WHAT NEEDS TO BE DONE
Copy out all the data, word for word.

========================

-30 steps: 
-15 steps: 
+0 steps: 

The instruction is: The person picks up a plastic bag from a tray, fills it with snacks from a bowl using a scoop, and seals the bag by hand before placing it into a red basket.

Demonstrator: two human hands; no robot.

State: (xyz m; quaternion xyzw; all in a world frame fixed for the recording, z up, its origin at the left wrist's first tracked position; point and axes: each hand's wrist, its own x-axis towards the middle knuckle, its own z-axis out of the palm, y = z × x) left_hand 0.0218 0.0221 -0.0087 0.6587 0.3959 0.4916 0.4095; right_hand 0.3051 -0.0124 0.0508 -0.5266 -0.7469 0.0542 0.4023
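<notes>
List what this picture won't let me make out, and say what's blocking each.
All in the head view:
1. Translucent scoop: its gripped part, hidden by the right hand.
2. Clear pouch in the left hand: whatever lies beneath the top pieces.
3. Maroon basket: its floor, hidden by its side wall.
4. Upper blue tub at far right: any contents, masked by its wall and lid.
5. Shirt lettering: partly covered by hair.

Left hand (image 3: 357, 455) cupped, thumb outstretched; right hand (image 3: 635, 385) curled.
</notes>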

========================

OUTPUT OF THE TASK
-30 steps: 
-15 steps: 
+0 steps: 

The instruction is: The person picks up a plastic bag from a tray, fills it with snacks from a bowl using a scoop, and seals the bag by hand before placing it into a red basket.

Demonstrator: two human hands; no robot.

State: (xyz m; quaternion xyzw; all in a world frame fixed for the recording, z up, its origin at the left wrist's first tracked position; point and axes: each hand's wrist, its own x-axis towards the middle knuckle, its own z-axis out of the palm, y = z × x) left_hand 0.0218 0.0221 -0.0087 0.6587 0.3959 0.4916 0.4095; right_hand 0.3051 -0.0124 0.0508 -0.5266 -0.7469 0.0542 0.4023
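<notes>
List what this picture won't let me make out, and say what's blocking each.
All in the head view:
1. Translucent scoop: its gripped part, hidden by the right hand.
2. Clear pouch in the left hand: whatever lies beneath the top pieces.
3. Maroon basket: its floor, hidden by its side wall.
4. Upper blue tub at far right: any contents, masked by its wall and lid.
5. Shirt lettering: partly covered by hair.

Left hand (image 3: 357, 455) cupped, thumb outstretched; right hand (image 3: 635, 385) curled.
</notes>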

No additional output is required for this exercise.